- _COLLECTED DATA_:
--- START ---
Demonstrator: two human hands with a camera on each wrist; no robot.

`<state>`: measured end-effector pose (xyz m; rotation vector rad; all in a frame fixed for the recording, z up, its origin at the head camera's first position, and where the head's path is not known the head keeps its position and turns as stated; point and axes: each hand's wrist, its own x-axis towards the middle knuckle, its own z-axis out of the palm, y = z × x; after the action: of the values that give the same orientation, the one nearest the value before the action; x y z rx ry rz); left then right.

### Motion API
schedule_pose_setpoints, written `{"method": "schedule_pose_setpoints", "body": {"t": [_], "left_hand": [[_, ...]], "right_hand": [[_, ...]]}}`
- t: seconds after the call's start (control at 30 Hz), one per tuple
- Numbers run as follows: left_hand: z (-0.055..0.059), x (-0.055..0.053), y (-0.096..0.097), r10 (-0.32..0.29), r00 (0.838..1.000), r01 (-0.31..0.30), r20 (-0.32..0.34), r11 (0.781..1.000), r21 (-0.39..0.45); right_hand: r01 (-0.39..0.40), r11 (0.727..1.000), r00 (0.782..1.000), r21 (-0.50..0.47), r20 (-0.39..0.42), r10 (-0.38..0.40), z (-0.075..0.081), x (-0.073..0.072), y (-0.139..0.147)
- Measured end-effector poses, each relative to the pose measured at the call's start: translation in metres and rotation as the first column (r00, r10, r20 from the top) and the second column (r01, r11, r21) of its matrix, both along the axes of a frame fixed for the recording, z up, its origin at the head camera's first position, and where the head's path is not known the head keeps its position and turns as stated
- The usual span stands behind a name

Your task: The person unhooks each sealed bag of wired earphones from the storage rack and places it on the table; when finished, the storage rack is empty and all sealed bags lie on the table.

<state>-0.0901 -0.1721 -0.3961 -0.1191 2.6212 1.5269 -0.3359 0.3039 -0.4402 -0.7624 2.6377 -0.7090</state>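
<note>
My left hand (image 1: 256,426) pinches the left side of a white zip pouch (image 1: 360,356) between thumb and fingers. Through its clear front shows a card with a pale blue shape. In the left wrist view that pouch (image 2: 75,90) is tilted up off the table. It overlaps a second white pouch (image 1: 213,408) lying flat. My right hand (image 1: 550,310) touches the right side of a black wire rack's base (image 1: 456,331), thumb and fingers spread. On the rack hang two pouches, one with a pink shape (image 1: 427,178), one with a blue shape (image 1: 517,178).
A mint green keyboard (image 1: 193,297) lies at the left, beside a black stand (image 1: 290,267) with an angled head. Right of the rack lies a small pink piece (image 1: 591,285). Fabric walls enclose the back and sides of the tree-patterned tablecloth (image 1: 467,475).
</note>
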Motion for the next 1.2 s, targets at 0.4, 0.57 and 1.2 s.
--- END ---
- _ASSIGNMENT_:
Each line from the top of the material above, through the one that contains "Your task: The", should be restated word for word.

- _ANSWER FOR THE TASK_:
Demonstrator: two human hands with a camera on each wrist; no robot.

`<state>`: measured end-effector pose (xyz m; rotation vector rad; all in a frame fixed for the recording, z up, its origin at the head camera's first position, and where the head's path is not known the head keeps its position and turns as stated; point and axes: each hand's wrist, its own x-axis towards the middle knuckle, its own z-axis out of the palm, y = z × x; after the action: of the values that give the same orientation, the one nearest the value before the action; x y z rx ry rz); left then right.

### Motion API
schedule_pose_setpoints, written `{"method": "schedule_pose_setpoints", "body": {"t": [_], "left_hand": [[_, ...]], "right_hand": [[_, ...]]}}`
- t: seconds after the call's start (control at 30 Hz), one per tuple
- Numbers run as follows: left_hand: z (-0.055..0.059), x (-0.055..0.053), y (-0.096..0.097), r10 (-0.32..0.29), r00 (0.838..1.000), r01 (-0.31..0.30), r20 (-0.32..0.34), r11 (0.781..1.000), r21 (-0.39..0.45); right_hand: r01 (-0.39..0.40), r11 (0.727..1.000), r00 (0.782..1.000), r21 (-0.50..0.47), r20 (-0.39..0.42), r10 (-0.38..0.40), z (-0.075..0.081), x (-0.073..0.072), y (-0.139..0.147)
- Measured end-effector poses, each relative to the pose measured at the call's start: translation in metres and rotation as the first column (r00, r10, r20 from the top) and the second column (r01, r11, r21) of its matrix, both along the axes of a frame fixed for the recording, z up, its origin at the head camera's first position, and where the head's path is not known the head keeps its position and turns as stated
- The usual span stands behind a name

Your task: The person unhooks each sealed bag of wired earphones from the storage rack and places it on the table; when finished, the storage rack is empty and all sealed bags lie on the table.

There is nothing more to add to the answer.